Sézane et Frichti ont commencé par écrire un concept qui a tout de suite été très bien identifié, très bien compris et la valeur perçue côté client a été immédiate. Quand un truc est très juste dès le début, il y a cette espèce de logique qui se crée, où les gens en parlent entre eux, où tu n’as pas besoin d’investir des tonnes pour développer ta notoriété. Aujourd’hui ce sont des boites qui ont besoin de faire des volumes parce qu’elles ont un business plan à tenir donc elles s’exposent plus mais au démarrage, elles n’avaient pas à le faire et ça c’est absolument incroyable, c’est le cas de vraiment peu de boites.
Chez Simone nous avons le même objectif. On a un peu investi sur la communication mais tout s’est principalement joué autour du concept pour qu’il soit le plus juste possible, dès le départ. Le consommateur n’est pas dupe : si tu lui promets les meilleures manucures de Paris, accessibles directement depuis son mobile et que c’est faux, il s’en rendra compte et le fera savoir autour de lui. Zéro pitié !
Notre travail sur la qualité du service Simone et notre approche de marque « amie » – tout en restant super pro – ont fait leurs preuves.

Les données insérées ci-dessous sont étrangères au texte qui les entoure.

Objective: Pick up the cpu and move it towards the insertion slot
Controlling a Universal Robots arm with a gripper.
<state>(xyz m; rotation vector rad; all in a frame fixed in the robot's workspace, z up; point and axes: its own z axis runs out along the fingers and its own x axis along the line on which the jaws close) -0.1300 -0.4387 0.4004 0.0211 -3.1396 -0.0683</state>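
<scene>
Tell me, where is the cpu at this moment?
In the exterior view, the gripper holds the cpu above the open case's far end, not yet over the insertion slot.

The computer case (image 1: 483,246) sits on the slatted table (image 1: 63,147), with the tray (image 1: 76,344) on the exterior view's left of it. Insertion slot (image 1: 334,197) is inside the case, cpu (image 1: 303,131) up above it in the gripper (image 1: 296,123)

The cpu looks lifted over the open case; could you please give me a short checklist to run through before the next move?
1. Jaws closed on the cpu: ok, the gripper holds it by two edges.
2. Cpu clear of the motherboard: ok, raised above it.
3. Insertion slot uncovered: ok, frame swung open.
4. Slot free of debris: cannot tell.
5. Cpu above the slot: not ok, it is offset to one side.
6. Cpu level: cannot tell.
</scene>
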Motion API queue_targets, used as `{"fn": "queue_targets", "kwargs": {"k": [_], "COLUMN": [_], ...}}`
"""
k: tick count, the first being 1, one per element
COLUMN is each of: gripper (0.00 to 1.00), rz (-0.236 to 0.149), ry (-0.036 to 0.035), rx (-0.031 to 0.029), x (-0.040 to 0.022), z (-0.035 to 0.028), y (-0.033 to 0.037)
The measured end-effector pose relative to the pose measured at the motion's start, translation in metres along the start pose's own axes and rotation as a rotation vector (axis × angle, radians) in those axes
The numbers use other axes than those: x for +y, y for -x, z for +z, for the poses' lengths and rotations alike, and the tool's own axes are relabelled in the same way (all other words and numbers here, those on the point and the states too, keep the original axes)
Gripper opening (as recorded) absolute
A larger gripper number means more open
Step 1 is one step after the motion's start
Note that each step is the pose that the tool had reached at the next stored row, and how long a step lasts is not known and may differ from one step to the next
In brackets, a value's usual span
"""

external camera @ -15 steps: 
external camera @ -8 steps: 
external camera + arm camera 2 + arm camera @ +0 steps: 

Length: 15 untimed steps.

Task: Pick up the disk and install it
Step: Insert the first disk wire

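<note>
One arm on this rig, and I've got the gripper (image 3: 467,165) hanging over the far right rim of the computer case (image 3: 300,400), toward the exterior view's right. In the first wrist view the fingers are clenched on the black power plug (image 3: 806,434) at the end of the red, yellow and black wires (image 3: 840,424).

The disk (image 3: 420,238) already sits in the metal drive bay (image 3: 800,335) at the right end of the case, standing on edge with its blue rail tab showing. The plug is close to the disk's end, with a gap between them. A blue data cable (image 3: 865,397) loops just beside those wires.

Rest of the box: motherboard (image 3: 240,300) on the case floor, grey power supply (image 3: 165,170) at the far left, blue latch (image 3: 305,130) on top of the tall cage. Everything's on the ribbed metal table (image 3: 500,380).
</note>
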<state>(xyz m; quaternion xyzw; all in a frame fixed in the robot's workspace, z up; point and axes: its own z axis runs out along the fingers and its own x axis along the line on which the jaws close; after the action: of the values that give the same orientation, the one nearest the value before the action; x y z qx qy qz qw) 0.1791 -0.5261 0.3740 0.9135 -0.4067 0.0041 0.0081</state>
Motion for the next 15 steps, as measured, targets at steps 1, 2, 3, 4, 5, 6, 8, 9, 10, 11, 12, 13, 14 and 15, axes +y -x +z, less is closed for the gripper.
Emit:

EST-CE QUE TU SUIS LES CAMPAGNES DE PUB DE TES CONCURRENTS, D’AUTRES STARTUPS, OU EN GÉNÉRAL ? SI OUI EST-CE QUE TU AS DES COUPS DE CŒURS À PARTAGER ?

Bien sûr, je regarde mais pas tout le temps, sinon 1/ je perdrais en fraicheur et 2/ je perdrais du temps tout court, que je dois plutôt consacrer directement à cette chère Simone. Mais c’est sain de regarder autour de soi et l’avancée de ses concurrents donne aussi le tempo…
Je voudrais franchement saluer le culot de Chauffeur Privé qui a rebondi avec créativité sur le mail de bonne année d’Uber ! (NDLR : Uber a envoyé à tous ses clients un récapitulatif de leurs courses en 2016. Chauffeur Privé a rebondi en proposant à tous ceux qui utilisaient Uber plus de 50 fois dans l’année, d’intégrer directement le niveau haut de gamme du programme de fidélité Chauffeur Privé.)

SI TU DEVAIS ME BRIEFER DEMAIN SUR UNE CAMPAGNE, QUEL SERAIT LE BRIEF ?

Une campagne militante pour que Simone soit remboursée par la sécu !

POUR FINIR, UN MESSAGE À FAIRE PASSER ?

J’ai un milliard de trucs qui me passent par la tête… Je dirais qu’apporter du progrès dans l’accès aux services est une véritable avancée mais que les rapports humains ne doivent pas devenir exclusivement digitaux pour autant ! On ne s’enrichit pas derrière son ordi à lire son écran et à parler au téléphone… Il faut sortir de son bureau, rencontrer des gens, boire des cafés, des chocolats chauds, voir, sentir, toucher…  La vraie vie c’est interagir avec les gens, dans la réalité.